-- What to produce --
Of all the lines in the material, tally those containing the string "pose", and report nothing but the total.

-- Raw data --
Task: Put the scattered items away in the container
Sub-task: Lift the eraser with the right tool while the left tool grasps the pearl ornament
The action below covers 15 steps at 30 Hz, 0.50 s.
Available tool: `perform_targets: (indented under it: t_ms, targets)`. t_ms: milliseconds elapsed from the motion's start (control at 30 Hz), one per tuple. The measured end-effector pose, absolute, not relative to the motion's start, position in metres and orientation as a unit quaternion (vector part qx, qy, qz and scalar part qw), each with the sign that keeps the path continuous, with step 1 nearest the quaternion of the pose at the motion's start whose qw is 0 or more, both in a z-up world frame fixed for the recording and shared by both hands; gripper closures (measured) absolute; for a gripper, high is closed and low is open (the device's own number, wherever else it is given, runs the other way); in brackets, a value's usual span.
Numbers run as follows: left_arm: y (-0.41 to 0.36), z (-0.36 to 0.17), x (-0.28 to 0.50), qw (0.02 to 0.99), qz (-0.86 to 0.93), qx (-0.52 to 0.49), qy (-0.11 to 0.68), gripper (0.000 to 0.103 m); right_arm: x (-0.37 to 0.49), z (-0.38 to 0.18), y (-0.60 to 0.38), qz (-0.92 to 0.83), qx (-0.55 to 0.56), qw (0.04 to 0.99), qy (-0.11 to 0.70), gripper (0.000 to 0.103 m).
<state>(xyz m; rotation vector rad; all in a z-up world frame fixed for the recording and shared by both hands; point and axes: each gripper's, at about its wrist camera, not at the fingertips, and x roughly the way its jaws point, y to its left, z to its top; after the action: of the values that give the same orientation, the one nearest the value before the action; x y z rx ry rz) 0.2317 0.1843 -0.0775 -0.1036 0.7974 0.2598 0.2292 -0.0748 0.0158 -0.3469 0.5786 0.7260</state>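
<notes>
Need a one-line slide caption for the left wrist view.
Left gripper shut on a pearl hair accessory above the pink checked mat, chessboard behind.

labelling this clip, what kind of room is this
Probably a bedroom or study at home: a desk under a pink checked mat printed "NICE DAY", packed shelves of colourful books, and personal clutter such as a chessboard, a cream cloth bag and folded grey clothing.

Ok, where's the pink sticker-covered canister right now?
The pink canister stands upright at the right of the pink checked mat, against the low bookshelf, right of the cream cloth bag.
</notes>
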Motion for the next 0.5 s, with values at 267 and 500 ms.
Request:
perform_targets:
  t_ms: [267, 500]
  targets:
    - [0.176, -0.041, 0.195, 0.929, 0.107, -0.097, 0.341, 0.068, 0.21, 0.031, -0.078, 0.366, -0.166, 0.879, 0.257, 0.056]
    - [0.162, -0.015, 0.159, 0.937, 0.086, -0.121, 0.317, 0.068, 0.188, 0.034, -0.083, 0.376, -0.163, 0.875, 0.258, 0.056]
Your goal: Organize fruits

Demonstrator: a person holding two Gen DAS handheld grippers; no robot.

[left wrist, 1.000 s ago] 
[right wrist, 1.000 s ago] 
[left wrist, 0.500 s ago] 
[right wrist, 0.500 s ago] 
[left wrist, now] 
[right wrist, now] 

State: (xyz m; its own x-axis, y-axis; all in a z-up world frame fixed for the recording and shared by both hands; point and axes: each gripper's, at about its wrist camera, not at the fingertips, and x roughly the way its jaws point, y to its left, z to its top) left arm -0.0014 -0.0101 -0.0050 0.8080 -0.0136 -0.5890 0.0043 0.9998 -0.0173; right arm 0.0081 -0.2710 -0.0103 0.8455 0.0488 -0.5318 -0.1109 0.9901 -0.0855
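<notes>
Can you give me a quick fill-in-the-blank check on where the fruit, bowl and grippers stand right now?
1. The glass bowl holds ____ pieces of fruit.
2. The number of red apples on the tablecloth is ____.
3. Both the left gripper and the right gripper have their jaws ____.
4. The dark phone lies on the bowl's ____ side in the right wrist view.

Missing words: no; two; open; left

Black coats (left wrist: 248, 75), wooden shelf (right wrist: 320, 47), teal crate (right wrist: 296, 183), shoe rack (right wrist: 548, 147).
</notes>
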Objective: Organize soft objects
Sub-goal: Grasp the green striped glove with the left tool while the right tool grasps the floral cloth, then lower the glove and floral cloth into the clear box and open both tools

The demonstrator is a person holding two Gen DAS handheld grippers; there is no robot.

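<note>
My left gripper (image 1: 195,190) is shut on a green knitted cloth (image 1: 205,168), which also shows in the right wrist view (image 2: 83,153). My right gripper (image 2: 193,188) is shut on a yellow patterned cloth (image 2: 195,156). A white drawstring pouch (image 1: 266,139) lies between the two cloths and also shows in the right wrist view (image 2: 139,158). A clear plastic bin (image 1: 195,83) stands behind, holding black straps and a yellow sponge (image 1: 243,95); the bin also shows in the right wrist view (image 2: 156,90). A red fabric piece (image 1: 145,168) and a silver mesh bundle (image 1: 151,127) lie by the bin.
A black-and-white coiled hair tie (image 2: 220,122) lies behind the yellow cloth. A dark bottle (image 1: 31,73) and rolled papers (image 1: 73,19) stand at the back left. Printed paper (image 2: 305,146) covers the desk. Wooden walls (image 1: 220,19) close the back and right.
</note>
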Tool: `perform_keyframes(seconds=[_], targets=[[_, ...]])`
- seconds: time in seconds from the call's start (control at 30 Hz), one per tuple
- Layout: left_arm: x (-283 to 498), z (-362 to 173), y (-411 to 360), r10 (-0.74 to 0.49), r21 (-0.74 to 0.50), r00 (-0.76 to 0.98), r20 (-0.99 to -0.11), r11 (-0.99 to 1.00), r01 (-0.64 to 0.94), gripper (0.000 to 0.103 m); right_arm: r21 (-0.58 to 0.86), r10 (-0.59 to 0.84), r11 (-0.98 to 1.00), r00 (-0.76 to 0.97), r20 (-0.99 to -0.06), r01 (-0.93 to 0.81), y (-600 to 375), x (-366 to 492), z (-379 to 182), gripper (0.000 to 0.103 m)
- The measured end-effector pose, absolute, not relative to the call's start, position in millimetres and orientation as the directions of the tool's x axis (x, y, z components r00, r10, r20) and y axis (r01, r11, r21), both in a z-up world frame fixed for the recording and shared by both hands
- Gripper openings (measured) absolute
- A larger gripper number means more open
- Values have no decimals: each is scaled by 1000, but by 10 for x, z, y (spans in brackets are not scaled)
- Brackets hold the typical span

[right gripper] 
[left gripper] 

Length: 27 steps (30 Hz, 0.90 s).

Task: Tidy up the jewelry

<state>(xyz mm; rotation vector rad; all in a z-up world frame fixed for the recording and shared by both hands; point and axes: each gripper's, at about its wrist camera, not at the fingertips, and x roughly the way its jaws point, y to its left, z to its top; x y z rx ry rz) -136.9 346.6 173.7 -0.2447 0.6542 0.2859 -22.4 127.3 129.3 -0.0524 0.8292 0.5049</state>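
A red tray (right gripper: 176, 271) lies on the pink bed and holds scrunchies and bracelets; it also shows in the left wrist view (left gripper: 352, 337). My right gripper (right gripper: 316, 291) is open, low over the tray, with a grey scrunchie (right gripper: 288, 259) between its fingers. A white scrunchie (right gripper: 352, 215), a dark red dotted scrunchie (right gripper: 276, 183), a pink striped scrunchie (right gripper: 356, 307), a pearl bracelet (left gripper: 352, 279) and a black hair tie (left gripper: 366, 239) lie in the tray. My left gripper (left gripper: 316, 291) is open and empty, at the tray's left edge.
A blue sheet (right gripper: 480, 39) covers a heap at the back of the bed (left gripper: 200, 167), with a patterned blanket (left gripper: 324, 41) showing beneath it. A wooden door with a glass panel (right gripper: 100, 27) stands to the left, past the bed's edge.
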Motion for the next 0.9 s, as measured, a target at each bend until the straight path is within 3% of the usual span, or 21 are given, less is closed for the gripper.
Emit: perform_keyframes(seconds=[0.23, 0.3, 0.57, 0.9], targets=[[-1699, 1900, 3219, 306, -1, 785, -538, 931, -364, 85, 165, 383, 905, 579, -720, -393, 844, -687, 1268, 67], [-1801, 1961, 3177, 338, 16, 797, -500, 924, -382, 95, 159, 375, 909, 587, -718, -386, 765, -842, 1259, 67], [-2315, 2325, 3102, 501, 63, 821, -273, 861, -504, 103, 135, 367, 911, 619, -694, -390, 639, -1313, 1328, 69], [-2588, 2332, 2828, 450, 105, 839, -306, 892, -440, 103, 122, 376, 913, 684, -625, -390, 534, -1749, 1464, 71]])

-- Result below --
2